【Hadoop】【ResourceManager】中的作业Token刷新源码分析
ResourceManager中的Application Token刷新是基于事件的,主要对应在application的三个阶段:
1-作业提交;
2-作业恢复;
3-作业结束;
以作业提交阶段为例,核心调用链如下:
RMAppManager.submitApplication()
—DelegationTokenRenewer.addApplicationAsync()
------DelefationTokenRenewer.processDelegationTokenRenewerEvent()
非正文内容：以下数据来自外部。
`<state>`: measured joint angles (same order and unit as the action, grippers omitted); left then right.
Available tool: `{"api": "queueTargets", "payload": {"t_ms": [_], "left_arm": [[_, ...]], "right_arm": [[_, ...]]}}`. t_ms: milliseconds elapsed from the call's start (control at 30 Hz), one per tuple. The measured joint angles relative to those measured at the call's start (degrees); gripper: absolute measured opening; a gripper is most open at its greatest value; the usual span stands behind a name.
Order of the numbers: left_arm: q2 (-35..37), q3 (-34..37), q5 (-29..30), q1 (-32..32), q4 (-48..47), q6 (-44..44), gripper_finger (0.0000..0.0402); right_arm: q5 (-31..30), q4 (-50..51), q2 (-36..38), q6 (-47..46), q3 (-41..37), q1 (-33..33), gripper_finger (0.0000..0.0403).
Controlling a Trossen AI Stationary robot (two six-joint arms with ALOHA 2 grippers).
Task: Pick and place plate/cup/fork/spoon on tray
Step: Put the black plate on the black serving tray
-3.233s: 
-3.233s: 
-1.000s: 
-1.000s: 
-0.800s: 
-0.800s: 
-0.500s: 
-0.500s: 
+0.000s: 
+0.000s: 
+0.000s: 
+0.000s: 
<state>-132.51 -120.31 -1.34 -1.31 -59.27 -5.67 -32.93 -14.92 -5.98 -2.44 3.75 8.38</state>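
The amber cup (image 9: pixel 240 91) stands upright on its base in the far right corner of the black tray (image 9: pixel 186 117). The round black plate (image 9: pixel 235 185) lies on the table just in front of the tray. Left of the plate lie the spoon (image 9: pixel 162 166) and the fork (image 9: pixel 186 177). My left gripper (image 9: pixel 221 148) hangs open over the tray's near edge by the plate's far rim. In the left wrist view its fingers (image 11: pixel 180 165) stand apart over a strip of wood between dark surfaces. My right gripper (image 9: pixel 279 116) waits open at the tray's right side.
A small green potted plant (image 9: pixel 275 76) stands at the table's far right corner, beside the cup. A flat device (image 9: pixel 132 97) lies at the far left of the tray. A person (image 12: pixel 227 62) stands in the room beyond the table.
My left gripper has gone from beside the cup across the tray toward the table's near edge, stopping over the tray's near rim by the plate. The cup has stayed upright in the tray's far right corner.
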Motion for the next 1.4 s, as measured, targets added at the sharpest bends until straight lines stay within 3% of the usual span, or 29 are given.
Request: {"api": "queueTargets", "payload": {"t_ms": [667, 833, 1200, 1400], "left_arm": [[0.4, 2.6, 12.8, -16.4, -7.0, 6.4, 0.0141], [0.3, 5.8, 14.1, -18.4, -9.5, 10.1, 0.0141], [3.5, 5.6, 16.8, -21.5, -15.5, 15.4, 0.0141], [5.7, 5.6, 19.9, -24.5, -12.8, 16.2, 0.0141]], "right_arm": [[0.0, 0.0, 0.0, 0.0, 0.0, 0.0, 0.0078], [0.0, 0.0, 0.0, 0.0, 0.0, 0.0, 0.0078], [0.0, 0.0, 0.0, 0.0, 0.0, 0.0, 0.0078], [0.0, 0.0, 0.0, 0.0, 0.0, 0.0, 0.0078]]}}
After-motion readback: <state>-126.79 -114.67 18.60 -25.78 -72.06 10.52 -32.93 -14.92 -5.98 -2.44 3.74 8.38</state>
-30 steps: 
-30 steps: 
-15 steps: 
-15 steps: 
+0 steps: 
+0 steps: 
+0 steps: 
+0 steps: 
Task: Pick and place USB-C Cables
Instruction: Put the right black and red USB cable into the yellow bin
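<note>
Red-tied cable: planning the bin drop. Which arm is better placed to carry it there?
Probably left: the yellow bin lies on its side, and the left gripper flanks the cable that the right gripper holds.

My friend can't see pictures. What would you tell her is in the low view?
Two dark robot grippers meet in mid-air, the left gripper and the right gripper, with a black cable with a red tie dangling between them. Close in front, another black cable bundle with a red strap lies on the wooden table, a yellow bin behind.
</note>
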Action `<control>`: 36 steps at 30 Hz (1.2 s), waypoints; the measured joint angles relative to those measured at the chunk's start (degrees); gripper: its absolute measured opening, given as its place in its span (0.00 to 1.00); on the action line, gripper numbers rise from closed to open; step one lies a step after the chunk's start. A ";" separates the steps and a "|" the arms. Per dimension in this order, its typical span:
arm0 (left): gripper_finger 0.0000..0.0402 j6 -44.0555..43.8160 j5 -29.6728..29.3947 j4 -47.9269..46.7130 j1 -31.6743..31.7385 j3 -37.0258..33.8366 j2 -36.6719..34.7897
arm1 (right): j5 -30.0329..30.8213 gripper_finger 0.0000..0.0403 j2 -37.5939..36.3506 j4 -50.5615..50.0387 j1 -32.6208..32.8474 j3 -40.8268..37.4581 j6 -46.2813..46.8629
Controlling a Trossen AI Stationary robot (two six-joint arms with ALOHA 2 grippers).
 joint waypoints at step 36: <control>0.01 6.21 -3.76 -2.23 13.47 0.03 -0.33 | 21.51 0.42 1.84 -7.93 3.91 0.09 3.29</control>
private void processDelegationTokenRenewerEvent( DelegationTokenRenewerEvent evt) { serviceStateLock.readLock().lock(); try { if (isServiceStarted) { Future<?> future = **renewerService.submit(new DelegationTokenRenewerRunnable(evt));** futures.put(evt, future); } else { pendingEventQueue.add(evt); int qSize = pendingEventQueue.size(); if (qSize != 0 && qSize % 1000 == 0 && lastEventQueueSizeLogged != qSize) { lastEventQueueSizeLogged = qSize; LOG.info("Size of pending " + "DelegationTokenRenewerEvent queue is " + qSize); } } } finally { serviceStateLock.readLock().unlock(); } }
这个事件处理方法中最重要的作用就是创建一个事件刷新线程任务,并且DelegationTokenRenewerRunnable线程任务添加到Future map中
private final Map<DelegationTokenRenewerEvent, Future<?>> futures = new HashMap<>();
DelegationTokenRenewerRunnable线程任务实现如下:
` public void run() {
serviceStateLock.readLock().lock();
try {
if (!isServiceStarted) {
return;
}
} finally {
serviceStateLock.readLock().unlock();
}
if (evt instanceof DelegationTokenRenewerAppSubmitEvent) {
DelegationTokenRenewerAppSubmitEvent appSubmitEvt =
(DelegationTokenRenewerAppSubmitEvent) evt;
**handleDTRenewerAppSubmitEvent(appSubmitEvt);**
} else if (evt instanceof DelegationTokenRenewerAppRecoverEvent) {
DelegationTokenRenewerAppRecoverEvent appRecoverEvt =
(DelegationTokenRenewerAppRecoverEvent) evt;
handleDTRenewerAppRecoverEvent(appRecoverEvt);
} else if (evt.getType().equals(
DelegationTokenRenewerEventType.FINISH_APPLICATION)) {
DelegationTokenRenewer.this.handleAppFinishEvent(evt);
}
}`
主要对上面提到的三种事件进行处理:
1-注册事件:DelegationTokenRenewerAppSubmitEvent;
2-恢复事件:DelegationTokenRenewerAppRecoverEvent;
3-完成事件:AppFinishEvent
下面以作业提交以为进行说明:
DelegationTokenRenewer.DelegationTokenRenewerRunnable.handleDTRenewerAppSubmitEvent()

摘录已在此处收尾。